This paper by Shabto et al. summarized a set of recommendations for the disinfection of instruments and devices that are commonly used in glaucoma practice. The precautions could be divided into two different categories: (1) disinfection of the waiting room and patient rooms, and (2) disinfection of equipment and other instruments. The former aims to minimize the risk of transmission via contact with contaminated surface or objects; hourly cleaning of waiting rooms, restrooms, exam lanes, and office furniture was recommended. This should be done with appropriate disinfectant agents (e.g. diluted household bleach with greater than 1000ppm sodium hypochlorite, 70% alcohol solution and common EPA-registered household disinfectants). Careful disinfection of equipment is important in order to prevent viral transmission via contaminated devices, which could become potential vector of transmission if disinfection precautions are not taken cautiously.

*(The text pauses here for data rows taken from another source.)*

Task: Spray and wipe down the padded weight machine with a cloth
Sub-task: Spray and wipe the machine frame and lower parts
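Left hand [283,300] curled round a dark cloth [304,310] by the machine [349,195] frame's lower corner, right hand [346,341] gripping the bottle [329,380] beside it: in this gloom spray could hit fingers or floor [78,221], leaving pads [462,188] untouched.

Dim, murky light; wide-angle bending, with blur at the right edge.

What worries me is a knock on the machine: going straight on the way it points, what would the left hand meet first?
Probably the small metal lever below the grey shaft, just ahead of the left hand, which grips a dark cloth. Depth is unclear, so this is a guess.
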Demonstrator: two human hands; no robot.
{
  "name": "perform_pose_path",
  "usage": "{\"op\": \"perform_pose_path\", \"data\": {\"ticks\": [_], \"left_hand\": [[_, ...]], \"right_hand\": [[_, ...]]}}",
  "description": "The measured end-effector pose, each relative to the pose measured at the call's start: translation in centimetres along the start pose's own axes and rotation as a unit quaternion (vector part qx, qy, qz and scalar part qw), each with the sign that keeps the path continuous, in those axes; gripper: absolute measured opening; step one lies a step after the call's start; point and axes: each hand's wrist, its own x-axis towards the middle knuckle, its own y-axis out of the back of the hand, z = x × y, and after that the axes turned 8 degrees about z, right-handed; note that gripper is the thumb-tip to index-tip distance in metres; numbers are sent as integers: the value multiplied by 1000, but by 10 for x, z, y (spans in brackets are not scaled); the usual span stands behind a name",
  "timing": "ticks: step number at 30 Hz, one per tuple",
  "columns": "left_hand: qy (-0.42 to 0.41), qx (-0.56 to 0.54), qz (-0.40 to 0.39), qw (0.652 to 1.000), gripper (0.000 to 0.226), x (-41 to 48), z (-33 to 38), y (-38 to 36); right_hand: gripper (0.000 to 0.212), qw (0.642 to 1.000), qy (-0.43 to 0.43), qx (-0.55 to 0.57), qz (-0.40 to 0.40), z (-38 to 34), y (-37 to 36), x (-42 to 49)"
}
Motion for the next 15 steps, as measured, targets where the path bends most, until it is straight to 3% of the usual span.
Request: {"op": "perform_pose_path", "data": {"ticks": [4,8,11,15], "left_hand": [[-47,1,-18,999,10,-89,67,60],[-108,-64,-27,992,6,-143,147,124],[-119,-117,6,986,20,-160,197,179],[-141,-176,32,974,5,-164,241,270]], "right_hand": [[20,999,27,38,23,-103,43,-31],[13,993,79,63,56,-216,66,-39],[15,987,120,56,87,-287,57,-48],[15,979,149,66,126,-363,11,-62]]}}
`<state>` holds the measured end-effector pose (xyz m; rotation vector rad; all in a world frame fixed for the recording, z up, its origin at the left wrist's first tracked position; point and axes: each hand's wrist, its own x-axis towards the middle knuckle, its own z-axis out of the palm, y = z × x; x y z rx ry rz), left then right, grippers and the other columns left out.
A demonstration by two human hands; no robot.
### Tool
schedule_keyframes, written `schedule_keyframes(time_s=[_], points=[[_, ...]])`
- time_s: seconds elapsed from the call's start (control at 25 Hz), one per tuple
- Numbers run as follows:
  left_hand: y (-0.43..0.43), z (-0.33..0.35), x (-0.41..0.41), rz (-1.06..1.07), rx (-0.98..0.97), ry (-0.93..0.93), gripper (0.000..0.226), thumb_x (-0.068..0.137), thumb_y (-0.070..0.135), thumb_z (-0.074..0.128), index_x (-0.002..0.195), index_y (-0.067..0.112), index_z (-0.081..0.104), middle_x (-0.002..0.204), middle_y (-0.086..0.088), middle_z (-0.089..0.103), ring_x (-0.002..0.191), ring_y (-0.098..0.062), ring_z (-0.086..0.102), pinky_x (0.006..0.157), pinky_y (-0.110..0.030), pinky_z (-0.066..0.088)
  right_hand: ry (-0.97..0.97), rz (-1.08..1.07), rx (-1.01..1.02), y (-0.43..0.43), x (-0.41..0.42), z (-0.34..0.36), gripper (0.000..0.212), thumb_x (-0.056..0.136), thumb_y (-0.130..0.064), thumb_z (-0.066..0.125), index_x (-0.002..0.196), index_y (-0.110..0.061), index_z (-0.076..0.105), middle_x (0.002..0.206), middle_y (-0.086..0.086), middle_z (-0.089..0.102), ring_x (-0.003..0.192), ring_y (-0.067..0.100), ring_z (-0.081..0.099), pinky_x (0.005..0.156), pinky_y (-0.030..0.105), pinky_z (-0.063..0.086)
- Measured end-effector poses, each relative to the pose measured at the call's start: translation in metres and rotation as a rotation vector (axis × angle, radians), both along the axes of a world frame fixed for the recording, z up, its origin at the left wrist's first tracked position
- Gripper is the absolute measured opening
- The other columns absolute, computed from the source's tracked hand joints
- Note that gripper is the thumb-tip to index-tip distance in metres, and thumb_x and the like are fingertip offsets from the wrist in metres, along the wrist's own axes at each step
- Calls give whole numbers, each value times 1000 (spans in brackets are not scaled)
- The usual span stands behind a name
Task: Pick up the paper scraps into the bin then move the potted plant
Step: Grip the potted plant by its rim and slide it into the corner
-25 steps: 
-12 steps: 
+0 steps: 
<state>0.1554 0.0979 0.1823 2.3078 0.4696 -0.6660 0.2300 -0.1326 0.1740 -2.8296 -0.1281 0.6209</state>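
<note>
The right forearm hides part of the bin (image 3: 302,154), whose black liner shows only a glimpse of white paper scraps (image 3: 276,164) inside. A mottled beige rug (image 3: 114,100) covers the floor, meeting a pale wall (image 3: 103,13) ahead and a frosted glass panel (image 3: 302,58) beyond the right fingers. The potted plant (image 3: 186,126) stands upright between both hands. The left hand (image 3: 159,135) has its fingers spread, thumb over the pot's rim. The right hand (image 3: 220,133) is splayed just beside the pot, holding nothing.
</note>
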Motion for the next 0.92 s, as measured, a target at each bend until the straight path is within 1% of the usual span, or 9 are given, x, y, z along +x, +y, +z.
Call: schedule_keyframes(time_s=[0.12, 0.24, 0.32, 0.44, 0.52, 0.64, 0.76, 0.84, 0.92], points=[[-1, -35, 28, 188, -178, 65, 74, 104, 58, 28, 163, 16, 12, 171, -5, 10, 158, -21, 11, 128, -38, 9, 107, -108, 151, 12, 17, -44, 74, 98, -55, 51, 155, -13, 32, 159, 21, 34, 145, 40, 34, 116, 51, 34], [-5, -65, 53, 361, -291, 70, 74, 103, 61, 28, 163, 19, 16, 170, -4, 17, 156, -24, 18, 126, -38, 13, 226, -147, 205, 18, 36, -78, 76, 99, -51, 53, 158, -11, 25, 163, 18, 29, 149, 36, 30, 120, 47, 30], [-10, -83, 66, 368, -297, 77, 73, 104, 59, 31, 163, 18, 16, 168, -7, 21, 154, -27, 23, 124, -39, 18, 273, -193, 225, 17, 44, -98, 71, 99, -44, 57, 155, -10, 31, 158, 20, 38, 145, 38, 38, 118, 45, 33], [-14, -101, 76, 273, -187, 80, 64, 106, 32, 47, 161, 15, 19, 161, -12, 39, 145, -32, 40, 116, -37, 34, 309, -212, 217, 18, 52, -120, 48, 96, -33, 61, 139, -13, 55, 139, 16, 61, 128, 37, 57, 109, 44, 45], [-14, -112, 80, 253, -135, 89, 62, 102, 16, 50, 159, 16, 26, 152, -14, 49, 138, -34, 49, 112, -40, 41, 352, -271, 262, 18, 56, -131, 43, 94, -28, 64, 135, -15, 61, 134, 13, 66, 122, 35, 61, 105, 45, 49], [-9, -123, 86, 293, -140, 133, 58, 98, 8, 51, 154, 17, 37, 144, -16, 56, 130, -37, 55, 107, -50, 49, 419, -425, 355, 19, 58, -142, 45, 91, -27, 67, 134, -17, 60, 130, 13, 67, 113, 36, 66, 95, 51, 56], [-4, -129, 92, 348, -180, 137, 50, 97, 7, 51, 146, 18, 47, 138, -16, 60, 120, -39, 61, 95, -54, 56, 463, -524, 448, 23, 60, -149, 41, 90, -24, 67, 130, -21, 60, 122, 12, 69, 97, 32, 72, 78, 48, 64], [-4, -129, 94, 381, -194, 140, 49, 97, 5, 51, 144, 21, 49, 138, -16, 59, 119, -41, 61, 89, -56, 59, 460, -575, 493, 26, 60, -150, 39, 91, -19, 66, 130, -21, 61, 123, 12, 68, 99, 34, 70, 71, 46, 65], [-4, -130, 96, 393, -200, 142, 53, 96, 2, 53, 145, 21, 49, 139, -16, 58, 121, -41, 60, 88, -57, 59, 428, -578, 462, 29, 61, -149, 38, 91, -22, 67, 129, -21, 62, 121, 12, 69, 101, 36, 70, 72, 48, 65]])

The authors also tabulated the cleaning and disinfection instruction from manufactures of other instruments including visual field analyzer, optical coherence tomography (OCT) machinery, tonometers and lenses. Non-contact tonometry is no recommended because previous study demonstrated the formation of microaerosol on most eye during air-puff tonometry.3 Therefore, non-contact tonometry is not recommended. Single-use disposable instruments could be considered for instruments that are frequently handled either in direct contact (e.g. applanation tonometer prism) or are used in proximity to the eye (e.g. hand-held indirect lens). They also pointed out that the perimetry bowl of the visual filed analyzer could be an important source of respiratory droplet accumulation, since SARS-CoV-2 can remain viable up to 72 hours after application on different types of surfaces (more stable on plastic and stainless steel than on copper and cardboard).4 It may be difficult to disinfection instruments such as the visual field analyze. Therefore, routine investigation that involved these types of instruments should be deferred.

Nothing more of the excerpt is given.